Волчица замирает, не вполне понимая, о чём говорит Клеон, и я тоже теряюсь, не улавливая окончательного вывода, проистекающего из его рассуждений.
– В этом отношении нам проще, у нас нет этой дурной человеческой ревности или обострённого инстинкта собственника, свойственного оборотням. Мы спокойно относимся к тому, что наша женщина спит с другими, главное, чтобы эти другие были её супругами и теми, кого мы знаем не хуже, чем себя, и кому мы доверяем. Ещё не коллективный разум, но уже довольно близко, – Клеон усмехается, бросает на меня косой взгляд. – Не догадалась, в чём, собственно, заключается неувязка?
– Нет…
– Ничего, история уже приближается к финалу. По нынешним временам мы не занимаем голову всякими любовными бреднями, что только к лучшему. Потому как по-прежнему образуем компанию закадычных друзей, если таковых удаётся найти, и держимся за неё, ибо друг вернее, надёжнее какой-то смазливой девицы, годящейся, по большому счёту, исключительно сама знаешь для чего. И как-то это совсем не по-дружески, тянуть за собой товарищей, если тебя угораздило увлечься очередными сиськами-попками. Впрочем, если только один, а девчонка не суккуба, то наверняка пронесёт… по крайней мере, я не слышал, чтобы из-за одного вся компания инкубов начинала увиваться за девицей, суккубой не являющейся. Хуже, если двое сразу… хотя и о таких случаях ничего неизвестно, ни достоверной информации, ни какой-либо другой… тогда оставшегося может зацепить, хочет он того или нет, нравится ему означенная девица или нет… а у меня уже нет сомнений, откуда взялась эта жажда весьма конкретного направления и все эти странные желания в отношении тебя… Да-да, Рианн, сработает та самая проклятая схема, заложенная нашими предками давным-давно и взращенная многими поколениями.
– Прости, я не понимаю, – бормочу я в растерянности, не уверенная, что хочу слышать то, что он может сказать.
Этого не может быть.
Этого не должно быть.
– Чего тут непонятного? – взгляд инкуба опускается на мою грудь, скользит по декольте, неглубокому, скромному, как положено у простого домашнего платья. – Байрон тебя трепетно любит, Арсенио на тебя надышаться не может, а я просто хочу тебя тра… отыметь во все места. Потому что у этой парочки остолопов, уколотых розой любви, к тебе, видишь ли, сильные чувства, но у меня-то их отродясь не водилось и посему мне остаётся только пресловутый инстинкт немедленного размножения с желанной самкой и неуёмная жажда энергии, в нашем случае твоей. Никакая другая меня теперь не удовлетворит и не насытит в полной мере.
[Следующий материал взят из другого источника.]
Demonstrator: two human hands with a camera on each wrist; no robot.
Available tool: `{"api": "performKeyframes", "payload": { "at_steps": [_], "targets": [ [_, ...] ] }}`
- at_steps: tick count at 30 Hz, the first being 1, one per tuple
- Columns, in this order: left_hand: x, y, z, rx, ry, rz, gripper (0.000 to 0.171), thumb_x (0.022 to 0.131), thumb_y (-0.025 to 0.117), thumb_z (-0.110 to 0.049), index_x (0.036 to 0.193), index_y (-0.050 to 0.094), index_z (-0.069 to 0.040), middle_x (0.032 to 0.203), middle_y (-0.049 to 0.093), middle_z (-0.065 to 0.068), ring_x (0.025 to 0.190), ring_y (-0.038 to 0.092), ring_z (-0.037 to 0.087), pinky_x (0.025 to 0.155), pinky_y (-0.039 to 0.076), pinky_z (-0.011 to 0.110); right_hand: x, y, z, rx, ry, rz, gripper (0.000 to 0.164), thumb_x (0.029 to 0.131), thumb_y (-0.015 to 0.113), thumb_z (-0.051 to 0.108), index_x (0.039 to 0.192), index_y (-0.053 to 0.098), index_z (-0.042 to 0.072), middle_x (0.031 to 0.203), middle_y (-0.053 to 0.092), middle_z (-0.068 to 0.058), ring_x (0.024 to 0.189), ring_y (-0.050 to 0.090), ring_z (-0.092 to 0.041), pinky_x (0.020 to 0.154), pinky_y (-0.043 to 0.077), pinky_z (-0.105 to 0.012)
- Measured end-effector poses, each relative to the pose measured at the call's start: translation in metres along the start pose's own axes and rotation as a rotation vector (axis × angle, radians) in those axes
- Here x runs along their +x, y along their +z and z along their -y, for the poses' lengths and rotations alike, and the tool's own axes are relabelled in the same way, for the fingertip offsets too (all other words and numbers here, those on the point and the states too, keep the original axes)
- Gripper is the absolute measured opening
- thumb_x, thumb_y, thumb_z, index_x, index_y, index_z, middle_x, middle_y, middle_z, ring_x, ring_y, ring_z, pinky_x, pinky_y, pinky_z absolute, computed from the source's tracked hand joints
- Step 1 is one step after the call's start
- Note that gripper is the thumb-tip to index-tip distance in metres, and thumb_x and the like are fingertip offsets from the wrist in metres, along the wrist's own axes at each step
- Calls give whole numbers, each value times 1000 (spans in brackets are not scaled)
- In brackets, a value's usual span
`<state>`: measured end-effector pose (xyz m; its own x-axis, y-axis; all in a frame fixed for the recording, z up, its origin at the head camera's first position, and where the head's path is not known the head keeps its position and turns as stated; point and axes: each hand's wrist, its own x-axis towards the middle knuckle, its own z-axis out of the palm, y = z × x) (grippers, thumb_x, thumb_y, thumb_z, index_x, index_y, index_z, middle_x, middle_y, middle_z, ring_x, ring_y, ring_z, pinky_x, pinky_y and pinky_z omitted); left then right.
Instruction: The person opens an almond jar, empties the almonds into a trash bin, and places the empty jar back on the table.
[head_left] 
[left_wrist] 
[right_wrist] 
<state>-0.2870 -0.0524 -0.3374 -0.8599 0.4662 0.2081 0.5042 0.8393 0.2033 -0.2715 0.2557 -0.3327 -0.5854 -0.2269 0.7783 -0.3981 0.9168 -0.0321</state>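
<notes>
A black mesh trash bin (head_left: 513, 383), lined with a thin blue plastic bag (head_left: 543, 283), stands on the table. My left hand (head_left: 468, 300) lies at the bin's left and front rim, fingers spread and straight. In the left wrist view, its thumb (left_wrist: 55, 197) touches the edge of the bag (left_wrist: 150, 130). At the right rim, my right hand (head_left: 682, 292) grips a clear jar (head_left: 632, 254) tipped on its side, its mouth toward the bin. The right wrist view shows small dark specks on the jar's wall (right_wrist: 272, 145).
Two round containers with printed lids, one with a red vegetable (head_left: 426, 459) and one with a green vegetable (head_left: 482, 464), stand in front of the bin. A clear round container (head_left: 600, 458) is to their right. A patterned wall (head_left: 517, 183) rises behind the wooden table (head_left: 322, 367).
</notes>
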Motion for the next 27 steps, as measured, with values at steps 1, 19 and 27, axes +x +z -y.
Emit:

– Я волчица, не суккуба, пусть бы и нечистокровная, – возражаю как можно спокойнее, тоном холодным, твёрдым.
– Я говорил, природа любит шутить. Или издеваться, – Клеон неспешно тянет ко мне руку, накрывает ладонью колено, начинает поглаживать через ткань платья и нижней юбки.
– И что же теперь, изнасилуешь меня? – я смотрю ему прямо в глаза, показывая, что не боюсь его.
– Зачем такие сложности? – ладонь неторопливо ползёт вверх по ноге, останавливается на бедре. – Мы уже выяснили опытным путём, что о насилии тут речи быть не может, ты хочешь не меньше моего. Твоя дикая часть почуяла подходящих самцов и ныне совсем не против спариться с ними, желательно как можно скорее, но у Арсенио и Байрона чувства, – губы инкуба кривит новая презрительная усмешка, будто для Клеона слово «чувства» в таком контексте не более чем грязное ругательство. – Трепетное к тебе отношение позволяет им держать себя в руках, их жажда не настолько сильна… а тебя контролируешь ты сама, исполненная человеческого рационализма часть. К тому же, как бы сильно мне ни хотелось оказаться первым, я прекрасно понимаю, каковы будут последствия, если я необдуманно полезу вперёд всех… поэтому пока я готов обойтись закуской.
Выходит, я закуска?
Не самая красивая, не самая желанная, но… голодному не до кулинарных изысков.
– Сколь полагаю, моё мнение тебя не волнует?